Le minimalisme épuré, très peu pour lui. La fonction n’est pas toujours le but initial de ses objets le plus souvent réalisés sur mesure, à un seul exemplaire ou alors en toutes petites séries. L’exclusivité se retrouve dans la qualité. Sa grande liberté de création lui permet un point de vue unique. Comme ses mobiles qui jouent une composition musicale, jamais deux fois la même, quand ils s’agitent au vent. Philippe Cramer présente alors un cyanotype sur tissu et papier. « Je travaille sur ce projet, mais je ne sais pas encore quelle forme il aura. C’est un procédé chimique qui transforme une surface exposée au soleil et sur laquelle ont été disposés des objets.

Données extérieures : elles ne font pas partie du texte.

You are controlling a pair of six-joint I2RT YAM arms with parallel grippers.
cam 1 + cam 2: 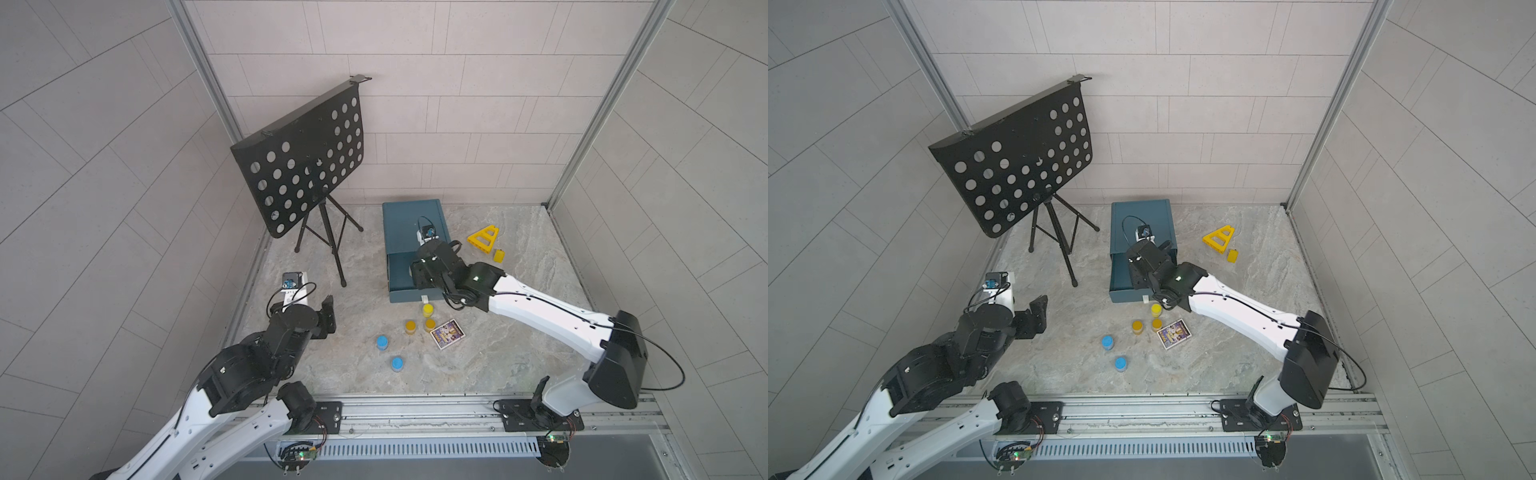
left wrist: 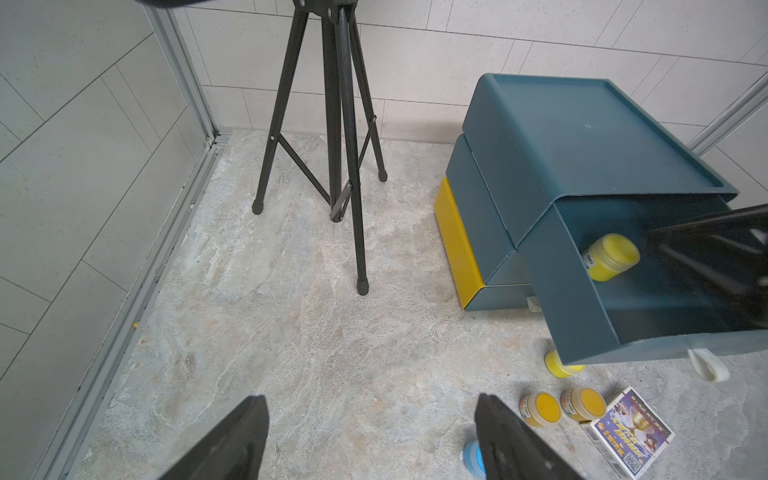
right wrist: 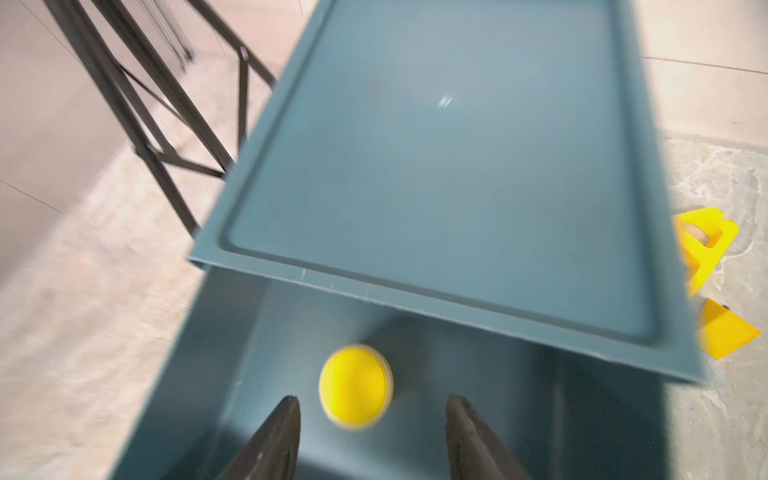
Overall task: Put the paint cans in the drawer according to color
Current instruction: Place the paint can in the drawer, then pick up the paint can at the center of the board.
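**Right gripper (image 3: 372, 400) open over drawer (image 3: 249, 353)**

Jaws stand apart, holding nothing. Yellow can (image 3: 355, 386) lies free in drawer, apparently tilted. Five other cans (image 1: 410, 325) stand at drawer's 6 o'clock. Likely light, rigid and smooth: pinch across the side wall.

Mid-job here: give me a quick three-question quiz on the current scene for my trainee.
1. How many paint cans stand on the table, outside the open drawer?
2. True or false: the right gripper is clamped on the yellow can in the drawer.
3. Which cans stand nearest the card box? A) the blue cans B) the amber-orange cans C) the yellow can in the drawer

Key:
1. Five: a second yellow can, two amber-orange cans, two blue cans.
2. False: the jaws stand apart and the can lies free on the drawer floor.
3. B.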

Une fois ces derniers enlevés et l’émulsion nettoyée, une forme se révèle. » Un assemblage, presque un jeu d’enfant, qui lui permet de conserver sa curiosité expérimentale, sa manière de fonctionner loin des tendances et des modes. En fait, de travailler comme le ferait un artiste. « J’ai grandi dans ce milieu. Ma grand-mère était galeriste, mon grand-oncle éditait des livres d’artistes qu’il concevait comme des œuvres. Ces frontières entre l’art et les arts appliqués, je vis avec et les explore depuis longtemps. Pour autant, j’ai mis du temps à m’affranchir de l’objet purement fonctionnel. Le fait d’exposer à la foire Artgenève depuis trois éditions m’a donné l’entrain de suivre cette voie artistique. On le sait moins, mais des designers comme Angelo Mangiarotti ou Harry Bertoia faisaient aussi de la sculpture. Aujourd’hui, il y a un public pour ce type de pièces qui, sans être utilitaires, racontent des histoires. Aucune galerie ne représente encore mon travail hors de la Suisse. C’est la prochaine étape, car c’est le seul moyen pour moi de me faire connaître également à l’international. »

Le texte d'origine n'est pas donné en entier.